━━━ Data for the task

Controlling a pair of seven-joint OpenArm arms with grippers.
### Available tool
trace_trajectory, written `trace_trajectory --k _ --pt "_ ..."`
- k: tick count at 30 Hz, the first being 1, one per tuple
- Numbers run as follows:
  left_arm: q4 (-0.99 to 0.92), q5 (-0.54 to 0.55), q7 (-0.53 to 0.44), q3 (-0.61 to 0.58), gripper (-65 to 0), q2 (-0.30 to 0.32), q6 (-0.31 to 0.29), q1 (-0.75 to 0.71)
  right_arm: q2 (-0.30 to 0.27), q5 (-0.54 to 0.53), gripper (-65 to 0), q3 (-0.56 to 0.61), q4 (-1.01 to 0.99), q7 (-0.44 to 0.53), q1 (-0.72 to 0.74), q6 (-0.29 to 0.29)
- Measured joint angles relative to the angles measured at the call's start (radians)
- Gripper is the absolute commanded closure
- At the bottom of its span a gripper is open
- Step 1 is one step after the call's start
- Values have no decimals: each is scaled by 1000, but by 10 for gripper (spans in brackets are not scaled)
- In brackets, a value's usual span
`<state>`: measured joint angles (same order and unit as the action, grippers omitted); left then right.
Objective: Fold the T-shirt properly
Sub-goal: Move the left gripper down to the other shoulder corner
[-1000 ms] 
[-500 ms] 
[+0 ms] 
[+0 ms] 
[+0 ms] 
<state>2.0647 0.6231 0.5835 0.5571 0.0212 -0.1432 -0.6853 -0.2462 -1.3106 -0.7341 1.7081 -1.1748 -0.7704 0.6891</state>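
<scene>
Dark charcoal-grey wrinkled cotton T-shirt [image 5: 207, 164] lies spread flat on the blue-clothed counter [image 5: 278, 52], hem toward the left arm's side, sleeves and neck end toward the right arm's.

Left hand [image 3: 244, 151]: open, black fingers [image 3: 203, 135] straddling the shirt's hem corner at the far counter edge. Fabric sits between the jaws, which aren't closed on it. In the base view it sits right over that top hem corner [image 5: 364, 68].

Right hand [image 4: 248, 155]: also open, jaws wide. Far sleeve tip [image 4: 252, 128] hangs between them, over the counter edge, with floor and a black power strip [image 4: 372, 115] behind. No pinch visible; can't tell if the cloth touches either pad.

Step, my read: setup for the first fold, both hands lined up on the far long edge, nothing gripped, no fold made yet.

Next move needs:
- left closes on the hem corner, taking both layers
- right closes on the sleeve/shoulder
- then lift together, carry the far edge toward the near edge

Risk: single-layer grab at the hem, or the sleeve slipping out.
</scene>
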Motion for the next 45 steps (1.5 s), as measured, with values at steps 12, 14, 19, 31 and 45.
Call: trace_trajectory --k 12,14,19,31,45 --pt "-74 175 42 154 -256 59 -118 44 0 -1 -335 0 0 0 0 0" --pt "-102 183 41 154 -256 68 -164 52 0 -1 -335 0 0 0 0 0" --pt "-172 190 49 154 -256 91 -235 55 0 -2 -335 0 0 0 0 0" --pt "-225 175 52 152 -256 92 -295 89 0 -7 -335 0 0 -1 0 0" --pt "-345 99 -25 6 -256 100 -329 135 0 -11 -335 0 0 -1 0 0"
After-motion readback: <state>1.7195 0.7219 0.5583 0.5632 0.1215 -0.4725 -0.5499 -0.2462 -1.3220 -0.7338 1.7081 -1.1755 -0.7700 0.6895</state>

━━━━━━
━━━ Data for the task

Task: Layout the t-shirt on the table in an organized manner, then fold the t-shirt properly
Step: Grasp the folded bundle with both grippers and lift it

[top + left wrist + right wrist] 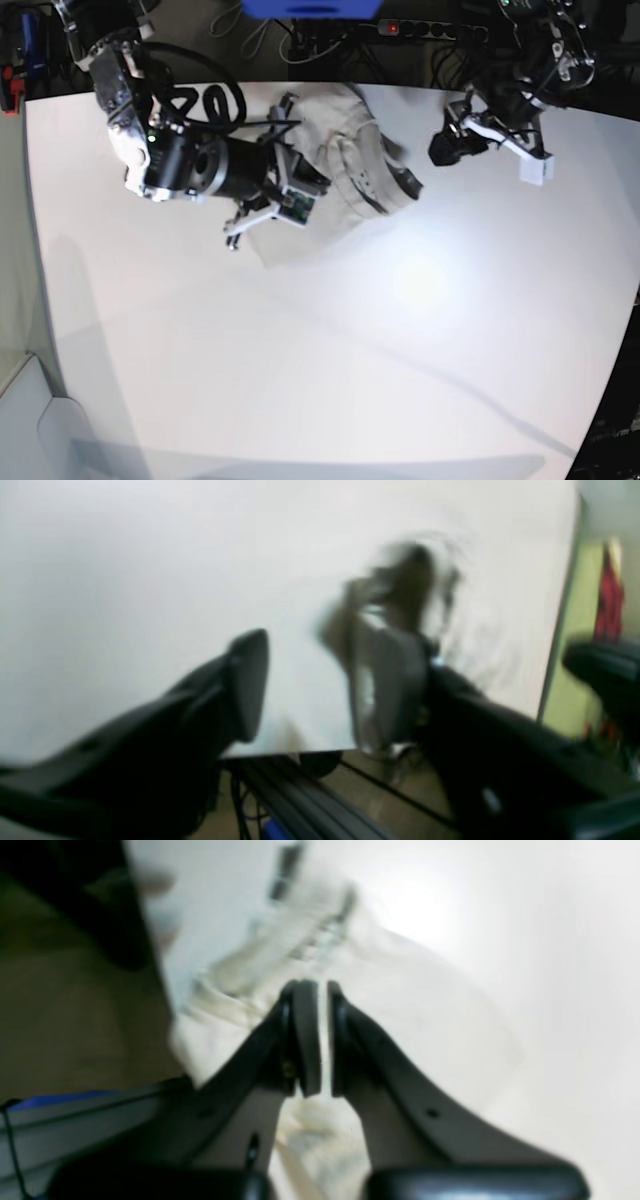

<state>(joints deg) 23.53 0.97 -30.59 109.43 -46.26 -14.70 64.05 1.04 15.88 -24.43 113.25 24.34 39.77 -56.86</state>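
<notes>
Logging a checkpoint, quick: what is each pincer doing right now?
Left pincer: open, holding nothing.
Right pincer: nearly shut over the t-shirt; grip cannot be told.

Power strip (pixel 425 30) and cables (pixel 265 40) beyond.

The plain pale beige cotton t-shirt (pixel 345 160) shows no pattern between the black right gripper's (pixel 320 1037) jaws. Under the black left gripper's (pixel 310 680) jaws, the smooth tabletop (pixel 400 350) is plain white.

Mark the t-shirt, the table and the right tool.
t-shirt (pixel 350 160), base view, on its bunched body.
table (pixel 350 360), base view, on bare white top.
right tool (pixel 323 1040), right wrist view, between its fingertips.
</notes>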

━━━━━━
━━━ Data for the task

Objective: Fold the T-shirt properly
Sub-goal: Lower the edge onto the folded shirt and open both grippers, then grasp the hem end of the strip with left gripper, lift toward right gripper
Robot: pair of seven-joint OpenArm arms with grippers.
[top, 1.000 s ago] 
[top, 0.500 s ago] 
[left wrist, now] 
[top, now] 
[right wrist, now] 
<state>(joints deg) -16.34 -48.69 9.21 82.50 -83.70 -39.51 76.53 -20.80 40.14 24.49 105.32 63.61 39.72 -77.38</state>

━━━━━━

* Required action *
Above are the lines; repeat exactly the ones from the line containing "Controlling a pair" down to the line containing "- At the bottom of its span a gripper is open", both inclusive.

* Result of the exercise *
Controlling a pair of seven-joint OpenArm arms with grippers.
### Available tool
trace_trajectory, written `trace_trajectory --k _ --pt "_ ..."`
- k: tick count at 30 Hz, the first being 1, one per tuple
- Numbers run as follows:
  left_arm: q4 (-0.99 to 0.92), q5 (-0.54 to 0.55), q7 (-0.53 to 0.44), q3 (-0.61 to 0.58), gripper (-65 to 0), q2 (-0.30 to 0.32), q6 (-0.31 to 0.29), q1 (-0.75 to 0.71)
  right_arm: q2 (-0.30 to 0.27), q5 (-0.54 to 0.53), gripper (-65 to 0), q3 (-0.56 to 0.61), q4 (-1.01 to 0.99), q7 (-0.44 to 0.53), q1 (-0.72 to 0.74), q6 (-0.29 to 0.29)
- Measured joint angles relative to the angles measured at the call's start (radians)
- Gripper is the absolute commanded closure
- At the bottom of its span a gripper is open

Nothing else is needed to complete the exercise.